Trouble making word-finding algorithm more efficient

I’m writing a program that, given a list of letters, returns all words from a word list that can be made from these letters. So far I’ve managed to come up with this:

defmodule WordGame.FindWords do
  @wordlist "priv/static/sowpods.txt"

  @doc """
  Returns a list of words that can be made out of `letters`.
  """
  def run(letters) when is_list(letters) do
    @wordlist
    |> File.stream!
    |> Stream.map(&String.replace(&1, "\n", ""))
    |> Stream.filter(&possible?(&1, letters))
    |> Enum.to_list
  end

  @doc """
  Returns `true` or `false` depending on whether `word`
  can be made out of `letters`.
  """
  def possible?(word, letters) when is_bitstring(word) do
    word
    |> String.split("", trim: true)
    |> do_possible?(letters)
  end

  defp do_possible?([], _letters), do: true
  defp do_possible?([letter|others], letters) do
    if letter in letters do
      do_possible?(others, List.delete(letters, letter))
    else
      false
    end
  end
end

It streams the word list, removes the newline character, then filters the word based on the result of possible?/2. This works, but is quite slow, taking around 2.5 seconds for a list of 20 letters; a Python version I wrote earlier takes 1.3 seconds for the same result. Benchfella lists possible?/2 as taking 2.11 µs/op, so I don’t think that’s the bottleneck. I tried calling possible?/2 with Task.async inside the filter function, but that increased the time to about 8 seconds :confused:.

Is there any way to make it more efficient?

1 Like

At least there is a better way to find the bottleneck. bechfella is to benchmark a single function and to discover regression when trying to squeeze the last out of a known bottleneck.

To identify a bottleneck there are profiling tools available, one of them is integrated into mix and can be invoked by mix profile.fprof.

But a thing I see right now… A Set might eventually be faster than a List. Also try to not split at the empty string, use String.codepoints or String.graphemes, not because of speed but because of meaning.

2 Likes

did you try – instead to see the diff in the list?

I’ve been playing around with a program with similar intent. One thing that may help, but I can’t prove it yet, is to divide the word list by letter. In my case, I created a process per (first) letter, to make look ups easier. I think my startup time is no better than yours, but hopefully subsequent lookups are fast.

1 Like

I am not sure if this will be faster in this specific case, but one thing you could do, is to sort both the letters and each word in the word list.

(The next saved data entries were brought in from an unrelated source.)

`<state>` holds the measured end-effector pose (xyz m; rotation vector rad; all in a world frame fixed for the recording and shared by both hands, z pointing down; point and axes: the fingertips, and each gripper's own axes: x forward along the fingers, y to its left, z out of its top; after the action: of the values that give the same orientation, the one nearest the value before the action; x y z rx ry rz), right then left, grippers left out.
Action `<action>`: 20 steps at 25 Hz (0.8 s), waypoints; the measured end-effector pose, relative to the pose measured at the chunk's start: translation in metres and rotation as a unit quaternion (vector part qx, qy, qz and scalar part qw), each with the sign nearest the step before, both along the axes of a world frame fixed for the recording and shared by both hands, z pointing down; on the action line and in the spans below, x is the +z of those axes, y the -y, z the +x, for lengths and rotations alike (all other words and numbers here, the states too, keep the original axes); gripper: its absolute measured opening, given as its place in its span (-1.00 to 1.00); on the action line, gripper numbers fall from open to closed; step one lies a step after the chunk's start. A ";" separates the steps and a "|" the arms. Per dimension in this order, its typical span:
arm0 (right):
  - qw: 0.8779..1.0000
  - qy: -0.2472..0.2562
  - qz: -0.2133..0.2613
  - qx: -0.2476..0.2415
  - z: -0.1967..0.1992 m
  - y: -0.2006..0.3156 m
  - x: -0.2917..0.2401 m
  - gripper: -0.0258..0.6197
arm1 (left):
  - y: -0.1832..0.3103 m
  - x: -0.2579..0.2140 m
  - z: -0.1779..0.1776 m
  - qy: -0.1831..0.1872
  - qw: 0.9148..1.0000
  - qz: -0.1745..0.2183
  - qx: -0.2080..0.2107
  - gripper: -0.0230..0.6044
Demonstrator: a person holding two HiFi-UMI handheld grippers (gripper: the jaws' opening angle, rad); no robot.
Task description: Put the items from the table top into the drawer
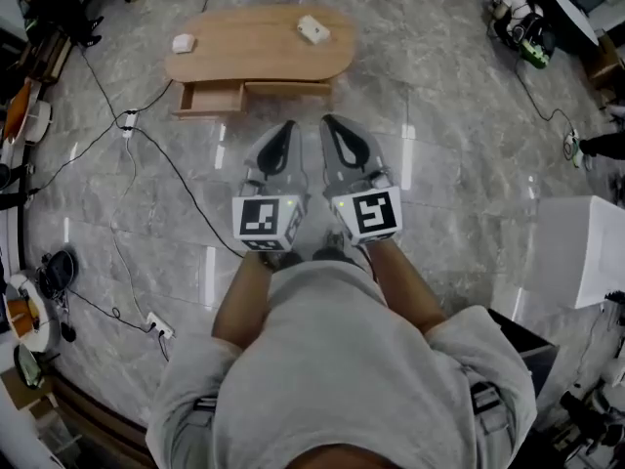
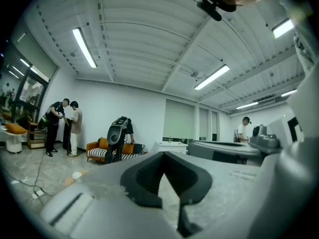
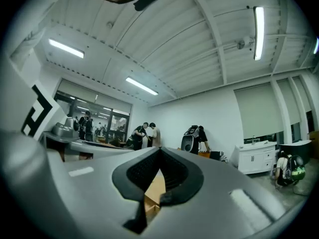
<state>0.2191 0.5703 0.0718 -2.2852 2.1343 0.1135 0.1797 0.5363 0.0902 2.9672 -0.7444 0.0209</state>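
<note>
The left gripper (image 1: 285,130) and the right gripper (image 1: 333,124) are held side by side close to the person's body. They point level toward the table (image 1: 256,57) and stand well short of it. Each has its jaws pressed together with nothing pinched between them.

Beyond them, the drawer (image 1: 209,97) stands pulled out from the table's near edge, toward its left end. What shows of its inside looks like bare wood with nothing in it, though it is too small to be sure.

Farther on, a small white item (image 1: 184,42) lies at the table's left end. A white box-like item (image 1: 312,29) lies near its far edge, right of the middle.

I judge the task barely begun. The drawer is ready, but both items remain to be picked up and put in it.
</note>
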 end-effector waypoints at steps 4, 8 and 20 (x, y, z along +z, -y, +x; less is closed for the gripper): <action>0.998 -0.001 -0.004 -0.067 -0.037 0.028 0.003 -0.90 | 0.024 0.002 -0.039 0.002 0.998 -0.002 -0.064 -0.86; 0.991 0.006 -0.010 -0.131 -0.079 0.049 0.010 -0.90 | 0.041 0.009 -0.086 0.006 0.992 -0.002 -0.129 -0.86; 0.975 0.012 -0.014 -0.222 -0.114 0.065 0.023 -0.90 | 0.053 0.035 -0.135 0.017 0.973 -0.031 -0.229 -0.86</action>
<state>0.1053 0.5054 0.0952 -1.7492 2.5798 0.0495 0.0452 0.4838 0.1254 2.6687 -1.3816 0.0648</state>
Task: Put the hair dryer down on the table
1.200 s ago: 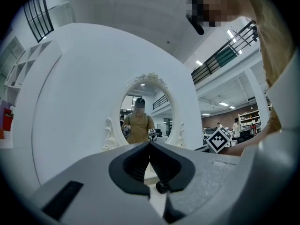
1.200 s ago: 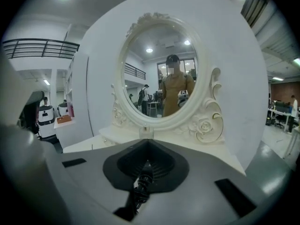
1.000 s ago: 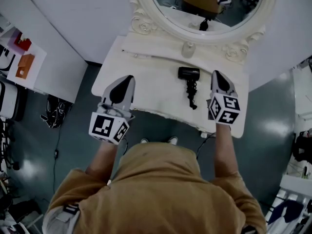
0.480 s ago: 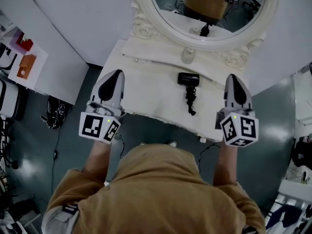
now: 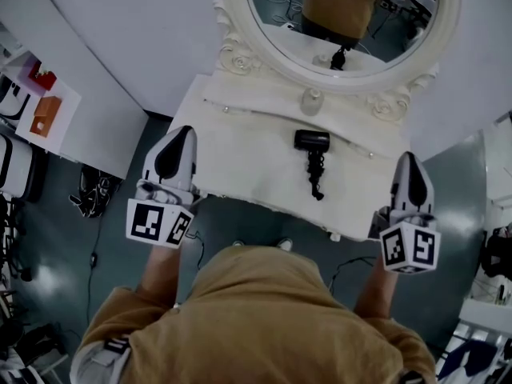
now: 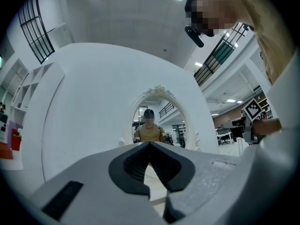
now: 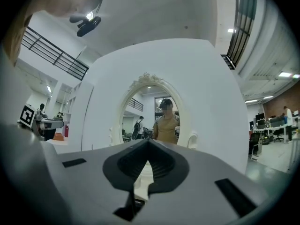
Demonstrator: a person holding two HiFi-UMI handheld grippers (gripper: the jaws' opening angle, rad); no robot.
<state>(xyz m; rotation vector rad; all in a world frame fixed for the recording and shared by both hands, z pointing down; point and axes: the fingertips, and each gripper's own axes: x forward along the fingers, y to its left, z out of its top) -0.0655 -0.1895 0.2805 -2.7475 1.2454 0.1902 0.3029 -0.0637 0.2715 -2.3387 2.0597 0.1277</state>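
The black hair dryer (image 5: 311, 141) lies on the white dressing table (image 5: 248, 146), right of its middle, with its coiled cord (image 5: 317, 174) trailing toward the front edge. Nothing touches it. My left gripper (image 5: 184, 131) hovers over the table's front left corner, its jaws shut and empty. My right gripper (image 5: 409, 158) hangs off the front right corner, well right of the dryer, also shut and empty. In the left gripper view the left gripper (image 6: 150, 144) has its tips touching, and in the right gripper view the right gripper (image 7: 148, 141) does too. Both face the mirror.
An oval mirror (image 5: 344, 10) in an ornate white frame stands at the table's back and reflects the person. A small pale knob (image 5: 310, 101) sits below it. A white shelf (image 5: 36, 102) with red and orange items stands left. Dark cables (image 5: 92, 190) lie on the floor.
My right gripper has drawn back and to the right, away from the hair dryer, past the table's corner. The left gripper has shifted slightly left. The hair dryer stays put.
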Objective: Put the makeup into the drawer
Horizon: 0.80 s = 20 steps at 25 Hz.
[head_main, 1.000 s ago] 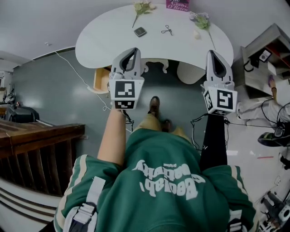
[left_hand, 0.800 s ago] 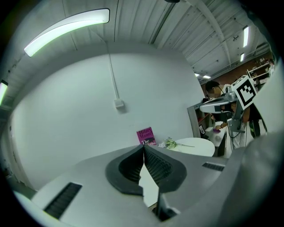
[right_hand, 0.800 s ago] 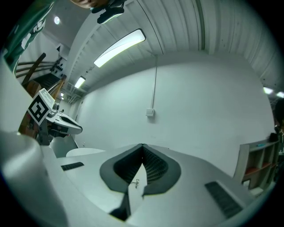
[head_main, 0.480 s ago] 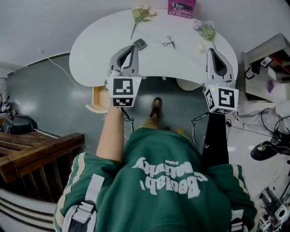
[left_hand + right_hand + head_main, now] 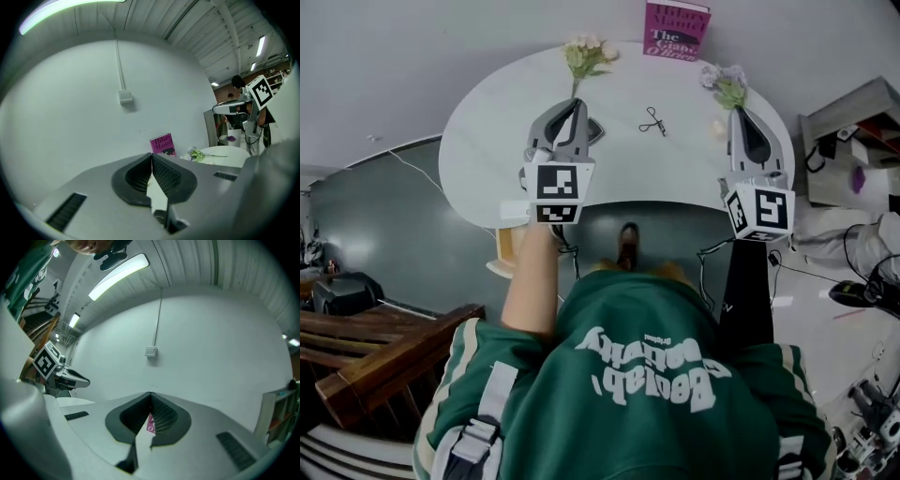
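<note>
While my left gripper (image 5: pixel 578 105) and right gripper (image 5: pixel 741 112) hover with jaws fully closed and empty, the dark compact (image 5: pixel 595 129) lies on the counter (image 5: pixel 487 131) just right of the left tip, nearest my left hand. The eyelash curler (image 5: pixel 653 121) lies farther, between both grippers.

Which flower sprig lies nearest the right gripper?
The lilac-flowered sprig, just beyond the right gripper; the cream-flowered sprig lies by the left gripper.

Text check, head view. On the cover of the pink book (image 5: pixel 676 30), standing at the far edge of the counter (image 5: pixel 487 141), I read "Hilary Mantel", then "The Giant O'Brien". White lettering on the person's green sweatshirt (image 5: pixel 647 375) shows upside down; I cannot read it.
</note>
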Available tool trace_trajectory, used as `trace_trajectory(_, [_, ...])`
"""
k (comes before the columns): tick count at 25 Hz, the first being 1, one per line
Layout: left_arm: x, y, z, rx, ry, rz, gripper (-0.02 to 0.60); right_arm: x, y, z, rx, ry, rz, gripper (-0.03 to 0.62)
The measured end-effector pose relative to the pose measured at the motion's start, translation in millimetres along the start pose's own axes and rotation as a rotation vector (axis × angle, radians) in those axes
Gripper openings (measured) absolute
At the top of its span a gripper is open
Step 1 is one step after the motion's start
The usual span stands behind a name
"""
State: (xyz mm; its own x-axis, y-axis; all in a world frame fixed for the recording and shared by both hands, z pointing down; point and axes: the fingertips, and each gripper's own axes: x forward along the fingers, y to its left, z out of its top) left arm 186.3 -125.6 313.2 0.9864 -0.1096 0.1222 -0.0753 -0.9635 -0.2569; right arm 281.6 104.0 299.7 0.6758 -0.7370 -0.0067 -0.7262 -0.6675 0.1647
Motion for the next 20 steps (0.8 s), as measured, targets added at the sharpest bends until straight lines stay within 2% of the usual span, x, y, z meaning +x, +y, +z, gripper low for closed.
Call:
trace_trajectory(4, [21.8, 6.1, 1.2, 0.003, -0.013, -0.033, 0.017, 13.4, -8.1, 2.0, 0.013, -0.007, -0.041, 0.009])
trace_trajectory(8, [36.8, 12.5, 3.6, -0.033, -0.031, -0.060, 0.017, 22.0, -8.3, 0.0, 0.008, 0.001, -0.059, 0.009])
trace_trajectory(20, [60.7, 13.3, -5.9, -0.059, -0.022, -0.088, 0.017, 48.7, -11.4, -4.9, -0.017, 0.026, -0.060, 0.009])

As letters cannot be re-used, two sorted lists of letters are guaranteed to be the same.

Your current alrogithm loops through all letters in the wordlist word for each letter in your input word. This has time complexity O(nm) (where n is the number of letters in your wordlist word and m is the number of letters in your input word). In practice, assuming that the input word and the word you are comparing it with have about the same length, this is thus O(n²) (Quadratic time complexity)

Sorting your input word is something you only need to do once. Then, sorting each of the wordlist words takes O(n log n) time, but with an O(1) comparison afterwards (same lists means same pointers – immutable languages are so nice!).

You might be able to improve efficiency even further by comparing binary lengths between the input word and wordlist word (because they will never match if these differ).

1 Like

Sorting may work or may not, the problem states that the “word” can be built from the “letters”, we are not told if we need to use all letters.

“ale” can be made from [a, l, e, m] and is valid by one of the descriptions and not by the other,

You are right. In that case, you can sort and check if the string is a substring of the other using String.starts_with/2. However, to use that function you will need to transform the input as follows: string |> list of graphemes |> sort |> convert to binary, which might mean that it will be a bit slower than when you just need to check for equality.